The Road Less Traveled, published in 1978, is Peck's best-known work, and the one that made his reputation. It is, in short, a description of the attributes that make for a fulfilled human being, based largely on his experiences as a psychiatrist and a person.

The book consists of four parts. In the first part Peck examines the notion of discipline, which he considers essential for emotional, spiritual, and psychological health, and which he describes as "the means of spiritual evolution". The elements of discipline that make for such health include the ability to delay gratification, accepting responsibility for oneself and one's actions, a dedication to truth, and "balancing". "Balancing" refers to the problem of reconciling multiple, complex, possibly conflicting factors that impact an important decision—on one's own behalf or on behalf of another.

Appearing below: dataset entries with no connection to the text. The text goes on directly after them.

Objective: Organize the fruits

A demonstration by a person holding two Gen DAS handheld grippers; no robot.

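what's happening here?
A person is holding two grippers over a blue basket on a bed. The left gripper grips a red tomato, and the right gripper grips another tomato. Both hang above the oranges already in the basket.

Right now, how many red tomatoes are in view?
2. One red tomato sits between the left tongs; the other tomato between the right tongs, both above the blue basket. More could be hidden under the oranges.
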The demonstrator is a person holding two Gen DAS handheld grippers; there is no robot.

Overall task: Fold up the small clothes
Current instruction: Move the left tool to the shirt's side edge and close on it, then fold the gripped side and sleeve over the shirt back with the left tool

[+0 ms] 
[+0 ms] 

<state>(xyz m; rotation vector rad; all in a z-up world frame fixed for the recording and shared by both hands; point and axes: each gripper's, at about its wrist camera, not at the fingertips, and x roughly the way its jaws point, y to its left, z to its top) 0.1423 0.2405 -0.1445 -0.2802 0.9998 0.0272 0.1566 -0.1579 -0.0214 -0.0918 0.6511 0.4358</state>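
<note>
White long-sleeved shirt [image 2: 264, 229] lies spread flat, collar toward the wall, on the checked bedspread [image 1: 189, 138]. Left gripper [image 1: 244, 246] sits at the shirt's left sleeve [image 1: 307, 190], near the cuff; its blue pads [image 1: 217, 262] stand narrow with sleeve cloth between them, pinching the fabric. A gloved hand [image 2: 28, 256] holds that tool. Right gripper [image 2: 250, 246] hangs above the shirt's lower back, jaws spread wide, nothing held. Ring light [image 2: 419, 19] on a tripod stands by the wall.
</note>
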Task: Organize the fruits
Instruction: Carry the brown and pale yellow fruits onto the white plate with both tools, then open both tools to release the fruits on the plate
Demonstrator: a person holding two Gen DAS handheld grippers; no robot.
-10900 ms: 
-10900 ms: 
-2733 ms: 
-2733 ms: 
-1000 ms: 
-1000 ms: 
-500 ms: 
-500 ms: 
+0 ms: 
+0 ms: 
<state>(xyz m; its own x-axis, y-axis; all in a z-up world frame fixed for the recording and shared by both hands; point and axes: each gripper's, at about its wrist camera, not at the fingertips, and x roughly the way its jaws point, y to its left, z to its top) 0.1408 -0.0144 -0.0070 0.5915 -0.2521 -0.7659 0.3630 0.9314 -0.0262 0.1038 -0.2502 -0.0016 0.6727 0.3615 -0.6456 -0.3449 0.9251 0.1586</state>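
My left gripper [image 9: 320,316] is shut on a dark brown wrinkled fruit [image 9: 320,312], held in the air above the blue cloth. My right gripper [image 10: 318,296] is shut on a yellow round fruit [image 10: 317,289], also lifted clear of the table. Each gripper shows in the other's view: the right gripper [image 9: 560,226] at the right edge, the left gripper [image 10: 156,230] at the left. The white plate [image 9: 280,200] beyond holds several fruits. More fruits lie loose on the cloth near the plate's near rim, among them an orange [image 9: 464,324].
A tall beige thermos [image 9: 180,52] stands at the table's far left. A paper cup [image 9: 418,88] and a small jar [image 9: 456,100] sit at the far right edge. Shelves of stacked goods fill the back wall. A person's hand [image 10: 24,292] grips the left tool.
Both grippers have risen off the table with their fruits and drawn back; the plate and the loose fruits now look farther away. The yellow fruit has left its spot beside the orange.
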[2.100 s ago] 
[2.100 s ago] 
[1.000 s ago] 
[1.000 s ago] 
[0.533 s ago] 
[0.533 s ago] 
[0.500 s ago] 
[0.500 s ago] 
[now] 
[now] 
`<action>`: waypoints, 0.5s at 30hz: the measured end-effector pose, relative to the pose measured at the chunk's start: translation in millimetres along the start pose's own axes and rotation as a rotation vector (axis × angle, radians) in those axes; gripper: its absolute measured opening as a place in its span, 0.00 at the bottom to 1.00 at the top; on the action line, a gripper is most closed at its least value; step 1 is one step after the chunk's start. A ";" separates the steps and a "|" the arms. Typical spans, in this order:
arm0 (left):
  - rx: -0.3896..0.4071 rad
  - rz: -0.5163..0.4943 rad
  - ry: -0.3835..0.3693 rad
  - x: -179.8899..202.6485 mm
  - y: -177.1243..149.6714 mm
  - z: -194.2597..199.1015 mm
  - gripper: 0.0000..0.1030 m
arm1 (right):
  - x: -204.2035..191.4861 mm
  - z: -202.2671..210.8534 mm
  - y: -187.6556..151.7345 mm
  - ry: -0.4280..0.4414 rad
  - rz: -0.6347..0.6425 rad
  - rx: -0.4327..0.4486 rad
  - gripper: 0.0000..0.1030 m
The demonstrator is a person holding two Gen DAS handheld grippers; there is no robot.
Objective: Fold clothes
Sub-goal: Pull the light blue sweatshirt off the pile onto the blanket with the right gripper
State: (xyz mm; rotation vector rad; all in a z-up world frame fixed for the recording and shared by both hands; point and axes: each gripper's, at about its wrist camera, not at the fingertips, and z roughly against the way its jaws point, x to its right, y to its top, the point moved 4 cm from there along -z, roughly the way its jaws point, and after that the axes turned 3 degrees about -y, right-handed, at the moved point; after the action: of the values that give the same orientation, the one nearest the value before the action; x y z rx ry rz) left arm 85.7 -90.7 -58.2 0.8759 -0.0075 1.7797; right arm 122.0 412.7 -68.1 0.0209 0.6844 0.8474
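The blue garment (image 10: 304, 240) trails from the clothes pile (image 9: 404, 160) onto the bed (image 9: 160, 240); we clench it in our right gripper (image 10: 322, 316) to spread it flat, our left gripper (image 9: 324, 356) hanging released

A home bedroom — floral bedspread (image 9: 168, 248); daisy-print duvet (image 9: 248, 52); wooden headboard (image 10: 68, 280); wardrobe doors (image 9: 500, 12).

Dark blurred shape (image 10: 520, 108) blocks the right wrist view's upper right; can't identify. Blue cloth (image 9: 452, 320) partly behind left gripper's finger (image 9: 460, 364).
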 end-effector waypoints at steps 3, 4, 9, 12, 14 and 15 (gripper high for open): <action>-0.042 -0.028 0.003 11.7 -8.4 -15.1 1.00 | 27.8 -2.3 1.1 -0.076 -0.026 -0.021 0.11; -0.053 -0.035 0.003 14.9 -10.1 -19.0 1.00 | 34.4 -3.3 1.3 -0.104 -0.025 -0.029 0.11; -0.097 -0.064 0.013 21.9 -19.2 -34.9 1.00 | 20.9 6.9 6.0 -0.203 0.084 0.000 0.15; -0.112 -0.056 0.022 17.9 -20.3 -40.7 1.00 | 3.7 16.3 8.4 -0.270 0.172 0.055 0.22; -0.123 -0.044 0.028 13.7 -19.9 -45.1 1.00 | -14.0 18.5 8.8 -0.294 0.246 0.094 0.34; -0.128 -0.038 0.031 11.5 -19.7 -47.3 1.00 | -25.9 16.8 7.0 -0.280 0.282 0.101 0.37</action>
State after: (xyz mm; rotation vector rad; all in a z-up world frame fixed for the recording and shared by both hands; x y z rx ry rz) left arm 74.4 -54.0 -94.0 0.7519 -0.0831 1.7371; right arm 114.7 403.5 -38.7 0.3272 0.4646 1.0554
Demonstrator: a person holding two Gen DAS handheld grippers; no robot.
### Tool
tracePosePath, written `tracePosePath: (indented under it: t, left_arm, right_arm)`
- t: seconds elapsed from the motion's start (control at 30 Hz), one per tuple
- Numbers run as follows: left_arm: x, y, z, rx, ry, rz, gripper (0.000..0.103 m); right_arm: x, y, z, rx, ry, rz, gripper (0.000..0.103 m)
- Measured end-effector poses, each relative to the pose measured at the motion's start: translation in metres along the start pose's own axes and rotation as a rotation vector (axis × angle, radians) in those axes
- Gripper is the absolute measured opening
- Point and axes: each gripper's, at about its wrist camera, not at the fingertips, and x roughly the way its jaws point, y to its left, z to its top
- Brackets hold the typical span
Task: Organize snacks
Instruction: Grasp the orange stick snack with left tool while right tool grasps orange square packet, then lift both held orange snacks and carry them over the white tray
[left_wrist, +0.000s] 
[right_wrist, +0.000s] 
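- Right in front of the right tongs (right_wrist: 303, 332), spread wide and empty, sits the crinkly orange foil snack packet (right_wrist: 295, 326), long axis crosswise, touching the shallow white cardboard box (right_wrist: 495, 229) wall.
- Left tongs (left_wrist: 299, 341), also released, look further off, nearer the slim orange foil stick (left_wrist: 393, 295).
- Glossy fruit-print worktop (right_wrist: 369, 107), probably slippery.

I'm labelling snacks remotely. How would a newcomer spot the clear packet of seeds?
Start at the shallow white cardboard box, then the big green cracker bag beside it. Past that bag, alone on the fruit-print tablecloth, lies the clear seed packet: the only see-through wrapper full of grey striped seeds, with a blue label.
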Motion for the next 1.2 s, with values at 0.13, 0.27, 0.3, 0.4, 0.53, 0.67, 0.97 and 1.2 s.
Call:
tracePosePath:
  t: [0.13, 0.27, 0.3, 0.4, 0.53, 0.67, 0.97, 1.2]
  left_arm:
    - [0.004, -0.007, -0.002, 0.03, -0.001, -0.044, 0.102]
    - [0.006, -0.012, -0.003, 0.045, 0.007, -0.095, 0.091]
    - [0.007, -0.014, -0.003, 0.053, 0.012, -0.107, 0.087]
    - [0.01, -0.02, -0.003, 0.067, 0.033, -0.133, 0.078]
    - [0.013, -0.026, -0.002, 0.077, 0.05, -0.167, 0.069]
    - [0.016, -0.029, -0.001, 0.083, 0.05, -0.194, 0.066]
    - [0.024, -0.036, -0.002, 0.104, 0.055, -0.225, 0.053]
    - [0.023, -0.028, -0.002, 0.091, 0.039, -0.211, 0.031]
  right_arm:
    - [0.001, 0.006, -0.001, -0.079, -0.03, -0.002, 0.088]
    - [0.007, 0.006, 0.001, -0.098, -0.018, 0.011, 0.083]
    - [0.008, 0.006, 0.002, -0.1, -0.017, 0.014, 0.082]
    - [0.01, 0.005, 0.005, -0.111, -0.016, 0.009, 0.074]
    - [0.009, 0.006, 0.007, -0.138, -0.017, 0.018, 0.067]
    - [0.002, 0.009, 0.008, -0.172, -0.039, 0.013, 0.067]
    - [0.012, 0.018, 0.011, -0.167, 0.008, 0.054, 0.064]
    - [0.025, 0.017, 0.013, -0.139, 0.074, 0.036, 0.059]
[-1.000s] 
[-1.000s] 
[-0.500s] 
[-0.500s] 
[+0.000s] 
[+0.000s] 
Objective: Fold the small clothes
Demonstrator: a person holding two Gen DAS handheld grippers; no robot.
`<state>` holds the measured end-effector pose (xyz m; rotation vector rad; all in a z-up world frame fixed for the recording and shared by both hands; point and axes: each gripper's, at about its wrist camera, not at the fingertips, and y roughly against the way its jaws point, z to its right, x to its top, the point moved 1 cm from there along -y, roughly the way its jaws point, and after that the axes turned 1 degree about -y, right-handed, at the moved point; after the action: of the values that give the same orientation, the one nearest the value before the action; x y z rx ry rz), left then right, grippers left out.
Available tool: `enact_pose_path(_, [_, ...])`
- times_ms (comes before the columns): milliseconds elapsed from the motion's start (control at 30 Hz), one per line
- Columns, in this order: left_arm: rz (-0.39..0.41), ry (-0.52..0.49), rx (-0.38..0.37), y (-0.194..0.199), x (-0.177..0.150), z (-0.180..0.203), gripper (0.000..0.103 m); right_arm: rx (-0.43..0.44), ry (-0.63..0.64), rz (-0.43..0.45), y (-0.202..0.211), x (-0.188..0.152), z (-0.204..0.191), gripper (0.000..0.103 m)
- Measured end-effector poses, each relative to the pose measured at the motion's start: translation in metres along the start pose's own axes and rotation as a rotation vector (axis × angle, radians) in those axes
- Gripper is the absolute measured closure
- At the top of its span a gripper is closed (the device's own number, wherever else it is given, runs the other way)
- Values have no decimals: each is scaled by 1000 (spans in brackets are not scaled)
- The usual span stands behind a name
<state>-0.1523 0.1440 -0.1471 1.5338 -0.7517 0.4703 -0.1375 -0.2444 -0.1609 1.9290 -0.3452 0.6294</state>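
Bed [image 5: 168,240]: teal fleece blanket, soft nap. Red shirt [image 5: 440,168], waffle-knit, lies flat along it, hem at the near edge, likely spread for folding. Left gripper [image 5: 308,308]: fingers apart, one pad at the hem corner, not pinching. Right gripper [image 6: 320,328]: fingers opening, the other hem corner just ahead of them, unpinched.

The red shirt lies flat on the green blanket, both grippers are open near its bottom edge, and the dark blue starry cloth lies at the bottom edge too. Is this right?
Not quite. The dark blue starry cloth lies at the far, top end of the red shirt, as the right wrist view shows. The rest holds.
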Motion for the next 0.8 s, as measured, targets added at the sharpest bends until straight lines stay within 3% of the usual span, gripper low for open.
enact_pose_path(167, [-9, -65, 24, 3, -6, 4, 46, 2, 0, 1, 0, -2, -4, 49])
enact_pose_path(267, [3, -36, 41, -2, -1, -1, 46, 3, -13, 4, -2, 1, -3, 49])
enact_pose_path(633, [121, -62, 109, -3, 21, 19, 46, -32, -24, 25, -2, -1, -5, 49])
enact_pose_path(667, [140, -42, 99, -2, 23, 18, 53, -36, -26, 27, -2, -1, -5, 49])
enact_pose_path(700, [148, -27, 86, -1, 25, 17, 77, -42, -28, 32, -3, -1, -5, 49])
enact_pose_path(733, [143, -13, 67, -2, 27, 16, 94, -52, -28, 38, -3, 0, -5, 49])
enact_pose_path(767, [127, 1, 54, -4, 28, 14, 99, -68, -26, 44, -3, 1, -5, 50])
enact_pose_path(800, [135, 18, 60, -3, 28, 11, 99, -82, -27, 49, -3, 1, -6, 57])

In the second part, Peck addresses the nature of love, which he considers the driving force behind spiritual growth. He contrasts his own views on the nature of love against a number of common misconceptions about love, including:
- that love is identified with romantic love (he considers it a very destructive myth when it is solely relying on "falling in love"),
- that love is related to dependency,
- that true love is linked with the feeling of "falling in love".
Peck argues that "true" love is rather an action that one undertakes consciously to extend one's ego boundaries by including others or humanity, and is therefore the spiritual nurturing—which can be directed toward oneself, as well as toward one's beloved.

In the third part Peck deals with religion, and the commonly accepted views and misconceptions concerning religion. He recounts experiences from several patient case histories, and the evolution of the patients' notion of God, religion, atheism—especially of their own "religiosity" or atheism—as their therapy with Peck progressed.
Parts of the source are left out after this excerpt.